WHAT YOU WILL DO ::
Take the lines from the beginning of the data below through the line holding "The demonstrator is" and return exactly those.

THE DATA ::
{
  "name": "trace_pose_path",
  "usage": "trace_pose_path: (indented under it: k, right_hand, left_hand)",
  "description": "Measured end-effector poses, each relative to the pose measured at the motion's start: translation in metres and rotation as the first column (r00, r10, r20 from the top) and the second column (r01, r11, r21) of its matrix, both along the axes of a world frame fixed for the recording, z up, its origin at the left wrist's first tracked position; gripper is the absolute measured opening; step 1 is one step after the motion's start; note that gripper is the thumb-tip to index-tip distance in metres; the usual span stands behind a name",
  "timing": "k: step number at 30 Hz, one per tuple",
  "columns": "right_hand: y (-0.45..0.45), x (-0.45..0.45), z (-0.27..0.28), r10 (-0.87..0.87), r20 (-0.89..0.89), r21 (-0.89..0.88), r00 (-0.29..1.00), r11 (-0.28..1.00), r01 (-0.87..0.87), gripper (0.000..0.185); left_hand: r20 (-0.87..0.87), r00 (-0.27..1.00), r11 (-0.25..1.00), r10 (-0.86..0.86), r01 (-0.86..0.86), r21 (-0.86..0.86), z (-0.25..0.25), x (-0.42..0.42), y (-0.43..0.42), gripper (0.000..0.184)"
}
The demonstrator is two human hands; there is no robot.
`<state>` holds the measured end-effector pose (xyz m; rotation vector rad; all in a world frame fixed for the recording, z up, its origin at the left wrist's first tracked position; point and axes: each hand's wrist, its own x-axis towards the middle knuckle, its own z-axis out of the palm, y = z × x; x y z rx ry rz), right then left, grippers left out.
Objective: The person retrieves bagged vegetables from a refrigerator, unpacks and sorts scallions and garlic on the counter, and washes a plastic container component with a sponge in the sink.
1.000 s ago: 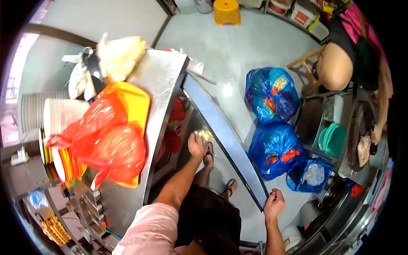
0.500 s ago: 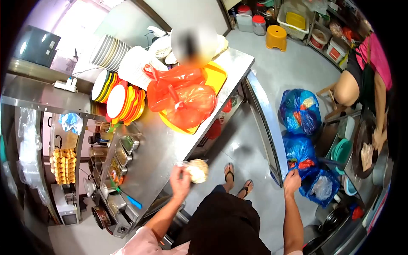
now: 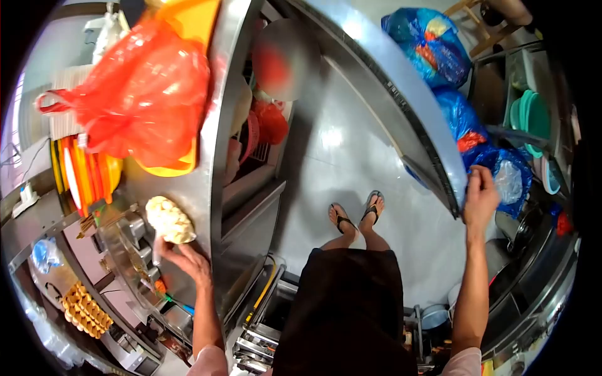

TASK SOLUTION ::
{
  "name": "trace_pose_path",
  "usage": "trace_pose_path: (indented under it: k, right_hand, left_hand)",
  "description": "Measured end-effector poses, each relative to the pose measured at the motion's start: translation in metres and rotation as the first column (r00, r10, r20 from the top) and the second column (r01, r11, r21) of its matrix, both along the axes of a world frame fixed for the recording, z up, its origin at the left wrist's first tracked position; gripper is the absolute measured opening; step 1 is one step after the motion's start; note that gripper is the thumb-tip to index-tip distance in metres; the usual span stands behind a name",
  "timing": "k: step number at 30 Hz, one per tuple",
  "columns": "right_hand: y (-0.45..0.45), x (-0.45..0.45), z (-0.27..0.28), r10 (-0.87..0.87), r20 (-0.89..0.89), r21 (-0.89..0.88), r00 (-0.29..1.00), r11 (-0.28..1.00), r01 (-0.87..0.87), gripper (0.000..0.185); left_hand: r20 (-0.87..0.87), r00 (-0.27..1.00), r11 (-0.25..1.00), r10 (-0.86..0.86), r01 (-0.86..0.86), r21 (-0.86..0.86), z (-0.25..0.25), x (-0.42..0.42), y (-0.43..0.42), gripper (0.000..0.184)"
}
The demonstrator is two human hands; there is no robot.

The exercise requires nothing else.